Vestal v. State

*808BOEHM, Justice,

concurring in result.

I contended in Guyton v. State, 771 N.E.2d 1141, 1149 (Ind.2002) (Boehm, J., concurring), that we should admit that we have abandoned the Richardson “actual evidence” test. I think this case supports that contention. The burglary instruction told the jury that' a burglary conviction required four things, the last of which was that the burglary was committed:

'with the intent to commit a felony theft in it, to-wit: exerted unauthorized control over property of another person, with intent to deprive the other person of any part of its value or use, to-wit: took one bottle of Jim Beam, 6½ 12 pack cases of Budweiser beer, 9 cartons of miscellaneous cigarettes, small bottles of alcohol and $92 in cash.

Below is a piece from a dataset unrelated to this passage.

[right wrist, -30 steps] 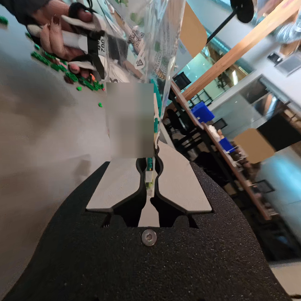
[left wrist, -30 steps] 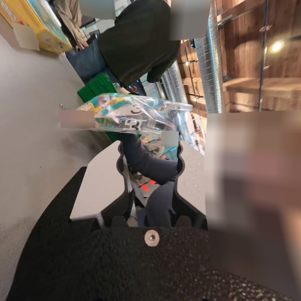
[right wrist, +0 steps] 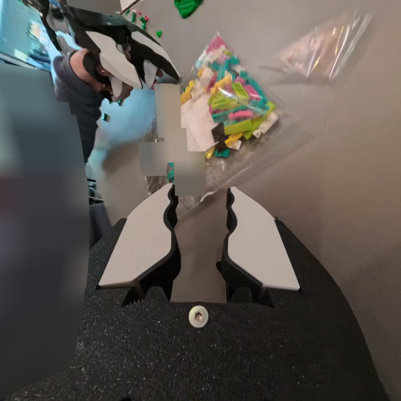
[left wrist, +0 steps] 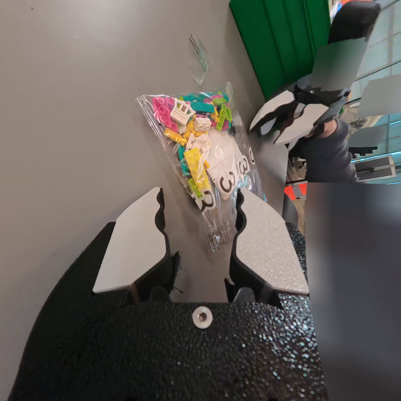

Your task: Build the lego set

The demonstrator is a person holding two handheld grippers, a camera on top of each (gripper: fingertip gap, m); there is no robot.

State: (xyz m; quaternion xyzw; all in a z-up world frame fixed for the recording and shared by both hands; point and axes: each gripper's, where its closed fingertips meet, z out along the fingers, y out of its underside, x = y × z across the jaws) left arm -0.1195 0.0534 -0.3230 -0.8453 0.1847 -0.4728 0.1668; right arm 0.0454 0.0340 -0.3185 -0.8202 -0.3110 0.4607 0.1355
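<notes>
Brick bag (left wrist: 201, 152) flat on table (left wrist: 76, 108); left gripper (left wrist: 199, 195) wide, empty; right gripper (right wrist: 200, 191) wide, seemingly empty.

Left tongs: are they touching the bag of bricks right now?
Apart. The left wrist view shows the left tongs open, with the bag of bricks lying on the table between the fingertips, grey gaps either side.

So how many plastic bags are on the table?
2. The bag full of bricks lies on the grey table just ahead of both open grippers. An empty-looking clear bag lies farther off, blurred. Others may be hidden out of view.
</notes>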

The majority says that the words following “to-wit” “merely describe the theft intended and did not compel the jury to find the completed theft as an element of burglary.” That may be our reading of the instruction, and perhaps it is a correct reading of that instruction. But a jury adhering to the instruction’s first line— “the State must have proved each of the following elements” — might easily conclude that the entire fourth “element,” which included every fact in the theft instruction, had to be proven to return a guilty verdict on the burglary charge. These facts included the specific amount of cash stolen ($92) and precisely nine cartons of cigarettes. If the jury understood this instruction as the majority reads it, it seems improbable that it would have convicted Vestal of burglary because an intent at the time of entry to steal $92 is highly unlikely. At the very least, there is a reasonable possibility that the jury reached the conclusion that it must find that this particular theft must have been accomplished, not that an intent to commit any old theft was sufficient. The point is we simply do not know the jury’s reasoning. For the reasons given in my concurrence in Guyton, I would not attempt to guess at the jury’s process and would return to the pre-Richardson methodology that I believe the Court in Guyton adopts.

This Court recently reiterated the formulation of constitutional and other double jeopardy doctrines proposed by Justice Sullivan’s concurrence in Richardson. Guyton, 771 N.E.2d at 1141-49. I agree and therefore concur in the result reached by the majority. I believe that an appellate court reviewing de novo the relevant information in this ease, including the evidence, the arguments of counsel, and the instructions, can readily conclude that there was sufficient evidence of facts supporting the burglary that were not the “very same facts” supporting the theft. The burglary was complete upon breaking with intent to take some property, and the theft was consummated when the specified items were taken. On that basis, I concur in the majority’s conclusion that there is no double jeopardy violation.